→ **Action item**:
Please write out all of the records below exactly as they appear.

[Dataset entries]
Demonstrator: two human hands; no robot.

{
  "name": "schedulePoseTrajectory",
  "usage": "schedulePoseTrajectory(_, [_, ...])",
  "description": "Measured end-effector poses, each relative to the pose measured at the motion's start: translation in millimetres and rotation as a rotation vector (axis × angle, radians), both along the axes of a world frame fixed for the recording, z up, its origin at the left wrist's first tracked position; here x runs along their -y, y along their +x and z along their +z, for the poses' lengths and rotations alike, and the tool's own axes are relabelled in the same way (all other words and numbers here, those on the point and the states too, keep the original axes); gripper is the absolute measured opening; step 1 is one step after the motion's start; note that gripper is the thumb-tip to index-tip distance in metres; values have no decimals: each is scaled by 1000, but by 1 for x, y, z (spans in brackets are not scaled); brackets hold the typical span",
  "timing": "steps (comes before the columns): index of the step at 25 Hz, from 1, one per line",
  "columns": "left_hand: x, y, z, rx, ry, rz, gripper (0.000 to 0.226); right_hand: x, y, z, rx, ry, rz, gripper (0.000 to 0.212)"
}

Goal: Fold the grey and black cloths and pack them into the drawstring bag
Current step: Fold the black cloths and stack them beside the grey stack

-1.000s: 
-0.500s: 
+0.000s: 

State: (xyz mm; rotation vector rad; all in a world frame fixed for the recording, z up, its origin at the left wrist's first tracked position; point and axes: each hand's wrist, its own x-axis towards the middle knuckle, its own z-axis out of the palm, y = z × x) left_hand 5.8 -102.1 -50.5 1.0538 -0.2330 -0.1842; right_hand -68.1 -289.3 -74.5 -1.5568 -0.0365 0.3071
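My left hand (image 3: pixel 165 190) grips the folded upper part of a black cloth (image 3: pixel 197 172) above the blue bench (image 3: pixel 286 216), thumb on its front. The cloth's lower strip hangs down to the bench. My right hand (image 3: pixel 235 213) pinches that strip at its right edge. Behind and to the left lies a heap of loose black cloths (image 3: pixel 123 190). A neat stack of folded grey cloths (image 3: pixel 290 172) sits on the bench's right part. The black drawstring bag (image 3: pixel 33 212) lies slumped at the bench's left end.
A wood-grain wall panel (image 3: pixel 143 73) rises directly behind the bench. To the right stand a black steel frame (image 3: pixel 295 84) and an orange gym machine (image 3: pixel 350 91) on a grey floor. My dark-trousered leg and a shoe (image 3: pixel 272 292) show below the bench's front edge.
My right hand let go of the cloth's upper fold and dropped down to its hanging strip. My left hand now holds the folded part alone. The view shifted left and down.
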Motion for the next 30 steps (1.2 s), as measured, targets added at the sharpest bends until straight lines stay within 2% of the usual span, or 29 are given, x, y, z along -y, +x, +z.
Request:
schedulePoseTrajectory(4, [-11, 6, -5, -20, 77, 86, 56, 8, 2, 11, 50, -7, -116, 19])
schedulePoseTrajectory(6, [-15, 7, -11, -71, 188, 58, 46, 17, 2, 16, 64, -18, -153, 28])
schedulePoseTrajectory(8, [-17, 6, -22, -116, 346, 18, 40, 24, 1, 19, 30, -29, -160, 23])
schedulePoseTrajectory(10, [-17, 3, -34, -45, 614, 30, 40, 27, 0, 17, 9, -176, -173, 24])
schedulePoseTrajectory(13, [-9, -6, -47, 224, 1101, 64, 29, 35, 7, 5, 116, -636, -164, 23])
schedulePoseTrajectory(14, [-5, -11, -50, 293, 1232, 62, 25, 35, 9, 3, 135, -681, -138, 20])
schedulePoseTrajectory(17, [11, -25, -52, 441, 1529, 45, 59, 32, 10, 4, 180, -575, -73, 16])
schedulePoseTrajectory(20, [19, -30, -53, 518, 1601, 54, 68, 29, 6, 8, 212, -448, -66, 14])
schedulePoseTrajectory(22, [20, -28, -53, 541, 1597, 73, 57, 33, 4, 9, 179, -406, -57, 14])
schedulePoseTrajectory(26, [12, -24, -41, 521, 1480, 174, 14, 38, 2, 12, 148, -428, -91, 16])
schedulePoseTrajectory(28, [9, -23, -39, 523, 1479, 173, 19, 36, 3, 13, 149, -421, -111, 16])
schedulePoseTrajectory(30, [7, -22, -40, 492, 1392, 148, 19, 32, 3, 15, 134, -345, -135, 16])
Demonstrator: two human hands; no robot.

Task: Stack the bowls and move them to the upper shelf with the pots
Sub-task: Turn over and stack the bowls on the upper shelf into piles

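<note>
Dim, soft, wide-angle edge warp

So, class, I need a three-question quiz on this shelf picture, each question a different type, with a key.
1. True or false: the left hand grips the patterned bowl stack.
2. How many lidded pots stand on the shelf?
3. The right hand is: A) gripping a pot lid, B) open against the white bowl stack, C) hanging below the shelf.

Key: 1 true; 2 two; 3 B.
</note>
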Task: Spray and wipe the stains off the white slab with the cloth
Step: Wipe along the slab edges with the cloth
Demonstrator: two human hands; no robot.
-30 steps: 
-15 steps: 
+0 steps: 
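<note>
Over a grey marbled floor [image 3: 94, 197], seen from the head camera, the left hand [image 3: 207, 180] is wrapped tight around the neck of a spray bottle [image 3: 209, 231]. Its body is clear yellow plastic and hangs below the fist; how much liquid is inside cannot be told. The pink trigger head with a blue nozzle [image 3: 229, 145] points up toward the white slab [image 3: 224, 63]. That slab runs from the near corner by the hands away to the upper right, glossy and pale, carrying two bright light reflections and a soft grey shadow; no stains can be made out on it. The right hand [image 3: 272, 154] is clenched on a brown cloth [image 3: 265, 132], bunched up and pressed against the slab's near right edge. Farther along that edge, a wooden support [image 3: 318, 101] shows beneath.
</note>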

→ **Response area**:
Demonstrator: two human hands; no robot.

{
  "name": "schedulePoseTrajectory",
  "usage": "schedulePoseTrajectory(_, [_, ...])",
  "description": "Measured end-effector poses, each relative to the pose measured at the motion's start: translation in millimetres and rotation as a rotation vector (axis × angle, radians), both along the axes of a world frame fixed for the recording, z up, its origin at the left wrist's first tracked position; here x runs along their -y, y along their +x and z along their +z, for the poses' lengths and rotations alike, and the tool's own axes are relabelled in the same way (all other words and numbers here, those on the point and the states too, keep the original axes); gripper is the absolute measured opening; step 1 is one step after the motion's start; note that gripper is the thumb-tip to index-tip distance in metres; values have no decimals: each is scaled by 1000, but by 1 for x, y, z (spans in brackets are not scaled); brackets hold the typical span",
  "timing": "steps (comes before the columns): index of the step at 25 Hz, from 1, one per line",
  "columns": "left_hand: x, y, z, rx, ry, rz, gripper (0.000 to 0.226); right_hand: x, y, z, rx, ry, rz, gripper (0.000 to 0.212)"
}

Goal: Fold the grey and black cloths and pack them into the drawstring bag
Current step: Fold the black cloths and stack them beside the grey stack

-1.000s: 
-0.500s: 
+0.000s: 

State: (xyz mm; rotation vector rad; all in a world frame fixed for the recording, z up, its origin at the left wrist's first tracked position; point and axes: each hand's wrist, its own x-axis towards the middle knuckle, its own z-axis out of the palm, y = z × x) left_hand 5.8 -102.1 -50.5 1.0538 -0.2330 -0.1842; right_hand -68.1 -289.3 -74.5 -1.5568 -0.0365 0.3071
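My left hand (image 3: pixel 165 190) grips the folded upper part of a black cloth (image 3: pixel 197 172) above the blue bench (image 3: pixel 286 216), thumb on its front. The cloth's lower strip hangs down to the bench. My right hand (image 3: pixel 235 213) pinches that strip at its right edge. Behind and to the left lies a heap of loose black cloths (image 3: pixel 123 190). A neat stack of folded grey cloths (image 3: pixel 290 172) sits on the bench's right part. The black drawstring bag (image 3: pixel 33 212) lies slumped at the bench's left end.
A wood-grain wall panel (image 3: pixel 143 73) rises directly behind the bench. To the right stand a black steel frame (image 3: pixel 295 84) and an orange gym machine (image 3: pixel 350 91) on a grey floor. My dark-trousered leg and a shoe (image 3: pixel 272 292) show below the bench's front edge.
My right hand let go of the cloth's upper fold and dropped down to its hanging strip. My left hand now holds the folded part alone. The view shifted left and down.
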Motion for the next 30 steps (1.2 s), as measured, targets added at the sharpest bends until straight lines stay within 2% of the usual span, or 29 are given, x, y, z along -y, +x, +z.
Request:
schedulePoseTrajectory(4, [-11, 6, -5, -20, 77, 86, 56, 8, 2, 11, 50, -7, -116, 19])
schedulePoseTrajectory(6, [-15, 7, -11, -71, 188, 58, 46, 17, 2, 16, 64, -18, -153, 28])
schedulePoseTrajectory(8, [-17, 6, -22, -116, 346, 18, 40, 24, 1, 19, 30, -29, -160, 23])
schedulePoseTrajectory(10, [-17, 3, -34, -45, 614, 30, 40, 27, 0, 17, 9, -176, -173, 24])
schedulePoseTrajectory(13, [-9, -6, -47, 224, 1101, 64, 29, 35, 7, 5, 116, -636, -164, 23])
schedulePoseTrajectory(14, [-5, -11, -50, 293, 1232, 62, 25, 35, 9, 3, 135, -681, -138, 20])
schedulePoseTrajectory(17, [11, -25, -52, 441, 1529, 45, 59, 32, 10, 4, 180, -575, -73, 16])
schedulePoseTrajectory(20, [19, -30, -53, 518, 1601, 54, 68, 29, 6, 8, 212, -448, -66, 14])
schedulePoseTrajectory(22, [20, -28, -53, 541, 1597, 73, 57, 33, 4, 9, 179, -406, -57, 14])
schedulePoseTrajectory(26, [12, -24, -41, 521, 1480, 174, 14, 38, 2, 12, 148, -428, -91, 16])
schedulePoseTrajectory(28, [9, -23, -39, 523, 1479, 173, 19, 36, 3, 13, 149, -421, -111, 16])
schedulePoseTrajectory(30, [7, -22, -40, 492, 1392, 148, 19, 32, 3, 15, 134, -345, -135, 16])
Demonstrator: two human hands; no robot.

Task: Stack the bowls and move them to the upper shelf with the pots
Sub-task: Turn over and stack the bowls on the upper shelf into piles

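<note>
Dim, soft, wide-angle edge warp

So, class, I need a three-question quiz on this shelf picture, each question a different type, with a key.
1. True or false: the left hand grips the patterned bowl stack.
2. How many lidded pots stand on the shelf?
3. The right hand is: A) gripping a pot lid, B) open against the white bowl stack, C) hanging below the shelf.

Key: 1 true; 2 two; 3 B.
</note>
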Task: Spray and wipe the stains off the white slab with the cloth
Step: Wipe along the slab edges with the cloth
Demonstrator: two human hands; no robot.
-30 steps: 
-15 steps: 
+0 steps: 
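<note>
Over a grey marbled floor [image 3: 94, 197], seen from the head camera, the left hand [image 3: 207, 180] is wrapped tight around the neck of a spray bottle [image 3: 209, 231]. Its body is clear yellow plastic and hangs below the fist; how much liquid is inside cannot be told. The pink trigger head with a blue nozzle [image 3: 229, 145] points up toward the white slab [image 3: 224, 63]. That slab runs from the near corner by the hands away to the upper right, glossy and pale, carrying two bright light reflections and a soft grey shadow; no stains can be made out on it. The right hand [image 3: 272, 154] is clenched on a brown cloth [image 3: 265, 132], bunched up and pressed against the slab's near right edge. Farther along that edge, a wooden support [image 3: 318, 101] shows beneath.
</note>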

The exercise has nothing more to it.